Choosing between Visual Studio Code and Visual Studio is not so simple. While Visual Studio Code is highly configurable, Visual Studio is highly complete. The choice may depend as much on your work style as on the language support and features you need.
Let’s take a look at the capabilities of these two development tools.
Visual Studio Code
Visual Studio Code is a lightweight but powerful source code editor that runs on your desktop and is available for Windows, macOS, and Linux. It comes with built-in support for JavaScript, TypeScript, and Node.js and has a rich ecosystem of extensions for other languages (such as C++, C#, Java, Python, PHP, and Go) and runtimes (such as .NET and Unity).
Aside from the whole idea of being lightweight and starting quickly, VS Code has IntelliSense code completion for variables, methods, and imported modules; graphical debugging; linting, multi-cursor editing, parameter hints, and other powerful editing features; snazzy code navigation and refactoring; and built-in source code control including Git support. Much of this was adapted from Visual Studio technology.
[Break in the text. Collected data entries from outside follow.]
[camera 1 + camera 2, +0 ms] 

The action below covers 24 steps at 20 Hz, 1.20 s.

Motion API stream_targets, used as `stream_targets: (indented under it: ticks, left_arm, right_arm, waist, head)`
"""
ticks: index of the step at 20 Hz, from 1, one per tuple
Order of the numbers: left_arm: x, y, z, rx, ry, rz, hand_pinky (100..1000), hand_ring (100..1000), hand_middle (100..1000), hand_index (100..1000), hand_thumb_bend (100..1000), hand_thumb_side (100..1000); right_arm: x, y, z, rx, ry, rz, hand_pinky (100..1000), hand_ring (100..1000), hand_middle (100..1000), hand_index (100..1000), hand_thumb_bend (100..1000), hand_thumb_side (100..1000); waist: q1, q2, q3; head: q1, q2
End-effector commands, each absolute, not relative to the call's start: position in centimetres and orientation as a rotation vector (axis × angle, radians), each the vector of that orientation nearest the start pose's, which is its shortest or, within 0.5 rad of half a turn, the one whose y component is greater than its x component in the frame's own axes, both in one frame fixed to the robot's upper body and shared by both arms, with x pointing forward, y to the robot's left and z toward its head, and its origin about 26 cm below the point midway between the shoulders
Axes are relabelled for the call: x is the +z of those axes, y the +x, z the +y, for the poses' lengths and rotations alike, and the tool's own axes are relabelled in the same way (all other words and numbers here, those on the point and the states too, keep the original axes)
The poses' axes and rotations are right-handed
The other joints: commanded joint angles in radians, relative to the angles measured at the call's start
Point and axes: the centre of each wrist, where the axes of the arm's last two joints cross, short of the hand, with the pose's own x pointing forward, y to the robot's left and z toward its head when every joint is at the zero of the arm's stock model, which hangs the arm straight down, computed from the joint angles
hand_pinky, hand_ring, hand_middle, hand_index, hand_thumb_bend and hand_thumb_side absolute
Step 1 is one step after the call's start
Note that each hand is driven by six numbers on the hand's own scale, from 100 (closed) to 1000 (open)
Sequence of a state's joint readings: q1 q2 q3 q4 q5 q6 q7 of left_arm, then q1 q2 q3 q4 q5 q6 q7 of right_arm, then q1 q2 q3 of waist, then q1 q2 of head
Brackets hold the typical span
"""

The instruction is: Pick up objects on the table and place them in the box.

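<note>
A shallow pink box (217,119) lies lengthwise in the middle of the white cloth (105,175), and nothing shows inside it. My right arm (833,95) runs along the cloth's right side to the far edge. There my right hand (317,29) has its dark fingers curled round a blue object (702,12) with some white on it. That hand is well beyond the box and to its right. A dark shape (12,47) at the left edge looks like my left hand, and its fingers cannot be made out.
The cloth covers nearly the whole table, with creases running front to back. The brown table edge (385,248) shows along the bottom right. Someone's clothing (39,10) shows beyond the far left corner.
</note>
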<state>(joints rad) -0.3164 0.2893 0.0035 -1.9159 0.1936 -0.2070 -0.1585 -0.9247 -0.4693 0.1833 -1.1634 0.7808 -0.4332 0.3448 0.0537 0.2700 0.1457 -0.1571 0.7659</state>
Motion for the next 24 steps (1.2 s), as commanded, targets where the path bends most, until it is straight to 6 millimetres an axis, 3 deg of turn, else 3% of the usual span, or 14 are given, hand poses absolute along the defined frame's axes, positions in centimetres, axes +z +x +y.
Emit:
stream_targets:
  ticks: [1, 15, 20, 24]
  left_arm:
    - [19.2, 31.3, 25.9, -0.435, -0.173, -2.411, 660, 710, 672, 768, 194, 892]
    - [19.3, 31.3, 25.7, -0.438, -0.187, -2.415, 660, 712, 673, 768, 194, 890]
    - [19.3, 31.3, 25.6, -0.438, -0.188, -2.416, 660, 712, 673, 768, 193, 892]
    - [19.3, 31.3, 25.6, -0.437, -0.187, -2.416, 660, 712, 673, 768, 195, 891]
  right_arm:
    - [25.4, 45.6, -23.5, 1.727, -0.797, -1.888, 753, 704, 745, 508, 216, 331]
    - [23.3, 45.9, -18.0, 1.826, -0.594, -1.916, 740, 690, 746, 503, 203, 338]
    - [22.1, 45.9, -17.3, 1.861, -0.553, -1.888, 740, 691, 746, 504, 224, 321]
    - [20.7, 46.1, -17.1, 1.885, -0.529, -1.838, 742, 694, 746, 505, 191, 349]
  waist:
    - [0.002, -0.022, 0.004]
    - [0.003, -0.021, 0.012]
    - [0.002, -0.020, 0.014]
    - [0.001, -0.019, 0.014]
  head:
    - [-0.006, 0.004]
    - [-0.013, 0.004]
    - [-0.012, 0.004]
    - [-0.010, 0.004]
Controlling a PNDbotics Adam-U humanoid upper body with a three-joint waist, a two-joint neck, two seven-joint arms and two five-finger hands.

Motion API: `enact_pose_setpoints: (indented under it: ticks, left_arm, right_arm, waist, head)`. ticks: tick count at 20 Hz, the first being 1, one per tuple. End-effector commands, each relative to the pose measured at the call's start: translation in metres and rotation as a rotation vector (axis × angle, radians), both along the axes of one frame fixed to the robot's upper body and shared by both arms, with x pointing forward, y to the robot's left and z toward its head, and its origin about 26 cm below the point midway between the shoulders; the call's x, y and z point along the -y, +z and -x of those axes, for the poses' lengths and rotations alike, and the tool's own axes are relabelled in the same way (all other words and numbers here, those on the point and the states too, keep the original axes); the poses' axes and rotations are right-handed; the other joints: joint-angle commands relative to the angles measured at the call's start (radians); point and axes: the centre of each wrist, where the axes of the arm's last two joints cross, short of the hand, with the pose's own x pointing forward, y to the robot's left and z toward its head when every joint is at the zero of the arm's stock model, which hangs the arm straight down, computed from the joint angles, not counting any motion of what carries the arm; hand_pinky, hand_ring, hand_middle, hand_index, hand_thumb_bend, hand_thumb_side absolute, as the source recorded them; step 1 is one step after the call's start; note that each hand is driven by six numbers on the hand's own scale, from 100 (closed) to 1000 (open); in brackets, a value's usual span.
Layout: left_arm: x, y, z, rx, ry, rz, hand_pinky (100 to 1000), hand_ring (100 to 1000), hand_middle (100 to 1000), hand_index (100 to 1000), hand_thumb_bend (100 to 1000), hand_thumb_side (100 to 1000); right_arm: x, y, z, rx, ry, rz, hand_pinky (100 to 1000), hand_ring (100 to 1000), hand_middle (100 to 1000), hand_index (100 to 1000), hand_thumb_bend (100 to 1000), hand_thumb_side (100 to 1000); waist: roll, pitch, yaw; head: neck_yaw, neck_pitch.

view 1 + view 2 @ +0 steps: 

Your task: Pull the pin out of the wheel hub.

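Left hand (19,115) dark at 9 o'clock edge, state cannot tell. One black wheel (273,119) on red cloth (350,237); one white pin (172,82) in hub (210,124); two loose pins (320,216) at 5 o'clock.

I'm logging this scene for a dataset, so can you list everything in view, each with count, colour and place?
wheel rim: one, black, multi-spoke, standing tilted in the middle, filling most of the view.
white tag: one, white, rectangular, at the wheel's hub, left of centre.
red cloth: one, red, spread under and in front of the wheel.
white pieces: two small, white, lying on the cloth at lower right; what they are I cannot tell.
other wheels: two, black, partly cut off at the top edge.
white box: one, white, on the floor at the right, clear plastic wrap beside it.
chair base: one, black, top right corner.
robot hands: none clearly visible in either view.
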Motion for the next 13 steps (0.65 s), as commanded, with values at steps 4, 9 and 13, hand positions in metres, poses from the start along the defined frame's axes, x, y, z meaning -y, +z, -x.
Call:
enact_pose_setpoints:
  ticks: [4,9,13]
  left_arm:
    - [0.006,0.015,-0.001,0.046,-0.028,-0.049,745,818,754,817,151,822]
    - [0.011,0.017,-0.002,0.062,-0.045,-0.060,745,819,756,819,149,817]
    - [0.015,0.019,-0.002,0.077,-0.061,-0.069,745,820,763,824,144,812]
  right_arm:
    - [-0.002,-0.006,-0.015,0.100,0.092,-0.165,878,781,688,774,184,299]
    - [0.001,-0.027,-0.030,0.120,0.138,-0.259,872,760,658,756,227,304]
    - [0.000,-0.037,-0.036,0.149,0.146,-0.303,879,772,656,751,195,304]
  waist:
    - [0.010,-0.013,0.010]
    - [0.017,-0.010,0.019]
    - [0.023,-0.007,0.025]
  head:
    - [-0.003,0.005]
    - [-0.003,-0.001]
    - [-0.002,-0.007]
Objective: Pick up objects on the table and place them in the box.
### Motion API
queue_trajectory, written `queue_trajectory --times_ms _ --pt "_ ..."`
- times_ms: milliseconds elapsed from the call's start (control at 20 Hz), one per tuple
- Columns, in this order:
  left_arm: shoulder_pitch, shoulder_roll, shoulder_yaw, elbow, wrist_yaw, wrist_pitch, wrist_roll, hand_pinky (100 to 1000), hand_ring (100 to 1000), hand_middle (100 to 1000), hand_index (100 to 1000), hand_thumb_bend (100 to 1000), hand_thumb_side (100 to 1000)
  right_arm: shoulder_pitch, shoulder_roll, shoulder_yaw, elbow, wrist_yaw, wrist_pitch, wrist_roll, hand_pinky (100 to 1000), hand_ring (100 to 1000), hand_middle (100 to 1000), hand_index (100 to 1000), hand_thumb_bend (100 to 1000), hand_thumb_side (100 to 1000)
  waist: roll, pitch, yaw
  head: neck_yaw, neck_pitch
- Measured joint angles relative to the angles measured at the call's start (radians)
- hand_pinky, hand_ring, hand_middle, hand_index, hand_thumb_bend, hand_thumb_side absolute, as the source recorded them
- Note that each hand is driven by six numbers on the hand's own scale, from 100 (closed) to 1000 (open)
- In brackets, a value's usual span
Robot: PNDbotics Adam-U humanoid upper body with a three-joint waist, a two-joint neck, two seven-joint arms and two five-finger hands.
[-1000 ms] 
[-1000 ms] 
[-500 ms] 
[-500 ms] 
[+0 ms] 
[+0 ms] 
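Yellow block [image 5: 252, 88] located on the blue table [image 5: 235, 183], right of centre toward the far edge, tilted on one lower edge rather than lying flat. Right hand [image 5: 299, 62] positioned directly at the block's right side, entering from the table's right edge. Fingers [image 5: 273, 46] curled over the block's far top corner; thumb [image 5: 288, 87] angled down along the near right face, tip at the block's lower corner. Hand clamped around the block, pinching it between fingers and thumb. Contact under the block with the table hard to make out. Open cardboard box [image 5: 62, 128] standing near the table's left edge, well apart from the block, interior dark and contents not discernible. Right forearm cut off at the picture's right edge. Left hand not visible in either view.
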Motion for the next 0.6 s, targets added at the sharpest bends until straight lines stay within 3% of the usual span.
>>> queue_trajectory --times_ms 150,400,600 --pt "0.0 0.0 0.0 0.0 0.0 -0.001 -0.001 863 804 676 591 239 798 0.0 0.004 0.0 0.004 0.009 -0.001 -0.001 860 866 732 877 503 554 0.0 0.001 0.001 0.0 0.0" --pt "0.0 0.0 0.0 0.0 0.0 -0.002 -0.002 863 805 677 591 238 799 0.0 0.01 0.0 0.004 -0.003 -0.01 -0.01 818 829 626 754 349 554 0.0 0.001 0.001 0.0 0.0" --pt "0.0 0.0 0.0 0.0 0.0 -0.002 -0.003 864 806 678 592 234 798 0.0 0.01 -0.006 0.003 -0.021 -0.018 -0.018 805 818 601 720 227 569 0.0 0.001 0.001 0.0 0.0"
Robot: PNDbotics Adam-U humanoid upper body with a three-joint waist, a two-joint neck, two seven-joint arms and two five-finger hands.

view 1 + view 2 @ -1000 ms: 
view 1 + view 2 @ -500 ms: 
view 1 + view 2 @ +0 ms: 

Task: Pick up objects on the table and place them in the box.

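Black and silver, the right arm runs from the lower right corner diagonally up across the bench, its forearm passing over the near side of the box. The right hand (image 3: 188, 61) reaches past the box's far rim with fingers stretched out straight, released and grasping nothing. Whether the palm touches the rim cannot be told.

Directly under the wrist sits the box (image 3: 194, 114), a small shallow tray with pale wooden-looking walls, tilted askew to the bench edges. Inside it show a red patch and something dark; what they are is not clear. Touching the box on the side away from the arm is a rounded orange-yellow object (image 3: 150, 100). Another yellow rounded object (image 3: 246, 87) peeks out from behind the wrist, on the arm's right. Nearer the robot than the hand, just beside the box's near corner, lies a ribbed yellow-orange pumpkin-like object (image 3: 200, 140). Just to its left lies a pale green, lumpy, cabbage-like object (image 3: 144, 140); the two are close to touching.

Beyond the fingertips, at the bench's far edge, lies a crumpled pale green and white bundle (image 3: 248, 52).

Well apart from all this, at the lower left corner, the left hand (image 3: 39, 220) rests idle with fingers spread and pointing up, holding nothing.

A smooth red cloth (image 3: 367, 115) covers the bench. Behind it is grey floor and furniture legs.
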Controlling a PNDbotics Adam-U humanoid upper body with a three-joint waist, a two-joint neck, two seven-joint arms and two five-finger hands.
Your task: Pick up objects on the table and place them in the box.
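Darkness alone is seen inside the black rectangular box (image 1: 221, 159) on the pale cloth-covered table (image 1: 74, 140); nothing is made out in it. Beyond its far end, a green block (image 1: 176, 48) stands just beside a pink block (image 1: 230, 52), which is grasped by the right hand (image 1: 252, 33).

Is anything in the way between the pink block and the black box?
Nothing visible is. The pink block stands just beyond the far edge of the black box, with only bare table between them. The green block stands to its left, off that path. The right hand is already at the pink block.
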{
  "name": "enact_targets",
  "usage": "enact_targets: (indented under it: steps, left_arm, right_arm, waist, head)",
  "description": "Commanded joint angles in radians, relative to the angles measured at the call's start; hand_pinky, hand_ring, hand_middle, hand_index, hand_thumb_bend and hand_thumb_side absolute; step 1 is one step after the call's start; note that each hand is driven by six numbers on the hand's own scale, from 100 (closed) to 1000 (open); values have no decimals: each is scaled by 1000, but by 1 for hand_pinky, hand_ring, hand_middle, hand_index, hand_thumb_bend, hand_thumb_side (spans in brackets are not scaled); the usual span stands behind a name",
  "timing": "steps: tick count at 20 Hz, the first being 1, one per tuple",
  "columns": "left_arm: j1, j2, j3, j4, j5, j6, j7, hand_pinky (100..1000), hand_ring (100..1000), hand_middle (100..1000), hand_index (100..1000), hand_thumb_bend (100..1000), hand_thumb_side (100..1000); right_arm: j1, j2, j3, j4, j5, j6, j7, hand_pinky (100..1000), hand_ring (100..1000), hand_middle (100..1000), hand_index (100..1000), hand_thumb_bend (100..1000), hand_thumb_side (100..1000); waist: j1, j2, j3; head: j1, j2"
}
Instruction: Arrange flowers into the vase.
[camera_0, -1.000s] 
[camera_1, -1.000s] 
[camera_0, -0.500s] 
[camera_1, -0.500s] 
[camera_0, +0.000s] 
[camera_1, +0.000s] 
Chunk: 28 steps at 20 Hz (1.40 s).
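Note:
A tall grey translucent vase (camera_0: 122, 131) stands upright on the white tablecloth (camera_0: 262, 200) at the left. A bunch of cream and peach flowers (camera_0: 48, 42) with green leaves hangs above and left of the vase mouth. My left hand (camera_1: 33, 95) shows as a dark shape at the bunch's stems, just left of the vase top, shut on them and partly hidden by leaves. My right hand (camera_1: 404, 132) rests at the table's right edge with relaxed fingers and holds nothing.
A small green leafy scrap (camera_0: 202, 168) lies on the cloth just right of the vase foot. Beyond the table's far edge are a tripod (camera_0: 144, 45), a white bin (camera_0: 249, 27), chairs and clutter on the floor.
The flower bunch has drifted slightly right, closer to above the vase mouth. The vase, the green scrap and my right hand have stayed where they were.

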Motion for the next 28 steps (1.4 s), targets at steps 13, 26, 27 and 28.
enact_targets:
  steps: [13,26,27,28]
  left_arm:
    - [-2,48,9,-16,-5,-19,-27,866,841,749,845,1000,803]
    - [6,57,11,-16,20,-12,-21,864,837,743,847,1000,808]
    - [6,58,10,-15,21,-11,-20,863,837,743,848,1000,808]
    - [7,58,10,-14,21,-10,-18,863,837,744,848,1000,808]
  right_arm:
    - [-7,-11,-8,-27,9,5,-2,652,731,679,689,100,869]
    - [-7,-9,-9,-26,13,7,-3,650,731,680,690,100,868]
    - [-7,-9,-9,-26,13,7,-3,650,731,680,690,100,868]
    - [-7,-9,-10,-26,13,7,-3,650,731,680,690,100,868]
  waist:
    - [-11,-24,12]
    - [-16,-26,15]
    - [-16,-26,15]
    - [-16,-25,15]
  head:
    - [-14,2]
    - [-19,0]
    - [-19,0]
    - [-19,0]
VS Code proper is built using the Electron shell, Node.js, TypeScript, and the Language Server protocol, and is updated on a monthly basis. The extensions are updated as often as needed. The richness of support varies across the different programming languages and their extensions, ranging from simple syntax highlighting and bracket matching to debugging and refactoring.
The code in the VS Code repository is open source under the MIT License. The VS Code product itself ships under a standard Microsoft product license, as it has a small percentage of Microsoft-specific customizations. It’s free despite the commercial license.
Visual Studio
Visual Studio (current version Visual Studio 2022, which is 64-bit) is Microsoft’s premier IDE for Windows and macOS. With Visual Studio, you can develop, analyze, debug, test, collaborate on, and deploy your software.
On Windows, Visual Studio 2022 has 17 workloads, which are consistent tool and component installation bundles for different development targets. Workloads are an important improvement to the Visual Studio installation process, because a full download and installation of Visual Studio 2022 can easily take hours and fill a disk, especially an SSD.
Visual Studio 2022 comes in three SKUs: Community (free, not supported for enterprise use), Professional ($1,199 first year/$799 renewal), and Enterprise ($5,999 first year/$2,569 renewal). The Enterprise Edition has features for architects, advanced debugging, and testing that the other two SKUs lack.
Visual Studio or Visual Studio Code
If your development style is test-driven, Visual Studio will work right out of the box. On the other hand, there are more than 15 test-driven development (TDD) extensions for VS Code supporting Node.js, Go, .NET, and PHP. Similarly, Visual Studio does a good job working with databases, especially Microsoft SQL Server and its relatives, but VS Code has lots of database extensions. Visual Studio has great refactoring support, but Visual Studio Code implements the basic refactoring operations for half a dozen languages.
There are a few clear-cut cases that favor one IDE over the other. For instance, if you are a software architect and you have access to Visual Studio Enterprise, you’ll want to use that for the architecture diagrams. If you need to collaborate with team members on development or debugging, then Visual Studio is the better choice. If you need to do serious code analysis or performance profiling, or debug from a snapshot, then Visual Studio Enterprise will help you.
VS Code tends to be popular in the data science community. Nevertheless, Visual Studio has a data science workload that offers many features.
Visual Studio doesn’t run on Linux; VS Code does. On the other hand, Visual Studio for Windows has a Linux/C++ workload and Azure support.
For daily bread-and-butter develop/test/debug cycles in the programming languages supported in both Visual Studio and VS Code, which tool you choose really does boil down to personal preference.